Die Veröffentlichung eines Artikels im renommierten Fachjournal „Journal of medical ethics“ hat eine heftige öffentliche Debatte ausgelöst. In dem Beitrag vertreten 25 Forscher die These, dass die Kritik an weiblicher Genitalverstümmelung (FGM) auf rassistischen Vorurteilen und einer verzerrten Wahrnehmung westlicher Gesellschaften beruhe. Sie betonen, dass der Kampf gegen FGM bei Kindern die kulturelle Vielfalt und vor allem afrikanisch-muslimische Gemeinschaften nicht angemessen beachte. Die Autoren argumentieren, das Verbot der Praxis könne migrantische Gruppen stigmatisieren und stereotypte Bilder vom „primitiven Anderen“ verstärken.
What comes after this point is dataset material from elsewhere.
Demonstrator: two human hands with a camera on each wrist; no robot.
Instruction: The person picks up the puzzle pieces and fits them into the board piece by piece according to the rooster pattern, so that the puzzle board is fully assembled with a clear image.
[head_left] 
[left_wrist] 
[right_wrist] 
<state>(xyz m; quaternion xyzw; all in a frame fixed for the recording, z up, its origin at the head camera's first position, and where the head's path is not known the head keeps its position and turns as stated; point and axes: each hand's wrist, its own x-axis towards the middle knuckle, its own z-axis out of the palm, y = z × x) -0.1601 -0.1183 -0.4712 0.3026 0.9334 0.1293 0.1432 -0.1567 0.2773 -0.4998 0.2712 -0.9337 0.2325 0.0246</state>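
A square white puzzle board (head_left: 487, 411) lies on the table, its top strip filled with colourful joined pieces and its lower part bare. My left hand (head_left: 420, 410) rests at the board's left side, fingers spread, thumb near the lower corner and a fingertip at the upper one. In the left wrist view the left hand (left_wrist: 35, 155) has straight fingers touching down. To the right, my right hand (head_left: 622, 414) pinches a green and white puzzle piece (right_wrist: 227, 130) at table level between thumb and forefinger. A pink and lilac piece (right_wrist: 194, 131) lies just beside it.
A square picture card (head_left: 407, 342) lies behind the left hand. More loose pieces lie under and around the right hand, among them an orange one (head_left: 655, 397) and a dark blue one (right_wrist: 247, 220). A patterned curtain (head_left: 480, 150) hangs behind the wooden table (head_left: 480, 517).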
Zudem wird vorgeschlagen, statt von „Verstümmelung“ von „weiblichen Genitalpraktiken“ zu sprechen und Parallelen zu kosmetischen Eingriffen im Westen zu ziehen. Die erwähnte Praxis, bei der Frauen in Industrieländern „Designer-Vaginas“ operieren lassen, sei eine ähnliche „Praktik“, über die man sich nicht aufregt. Kritiker warnen jedoch davor, Gewalt gegen Minderjährige zu verharmlosen oder kulturelle Relativität über den Schutz von Kindern zu stellen. Der Vergleich mit westlichen Ästhetik-Operationen stößt auf Empörung, da er das fehlende Einwilligungsrecht und die Schmerzen bei FGM außer Acht lässt.
Das Fachjournal betonte, dass die Veröffentlichung eine ethische Debatte anregen solle, jedoch nicht unbedingt die Position der Redaktion widerspiegle. Die Kontroverse zeigt die Spannung zwischen kultureller Sensibilität und dem Schutz grundlegender Menschenrechte. Experten kritisieren, dass die Ideologie der „neuen Normalität“ Menschenrechte durch eine pragmatische Ethik ersetze. So drohe auch die Kritik an Kinderehen in muslimischen Gemeinschaften als „rassistisch“ zu gelten.
„Die Gleichsetzung freiwilliger Entscheidungen erwachsener Frauen mit Gewalt gegen wehrlose Mädchen ist grotesk“, kritisierte Bettina Weber im Schweizer Tagesanzeiger. Sie betonte, dass der Begriff „Rassismus“ zur toxischen Waffe für gesellschaftliche Zerrüttung geworden sei. Um wirklich gegen Rassismus vorzugehen, müsse man den Begriff für mindestens 50 Jahre verbannen.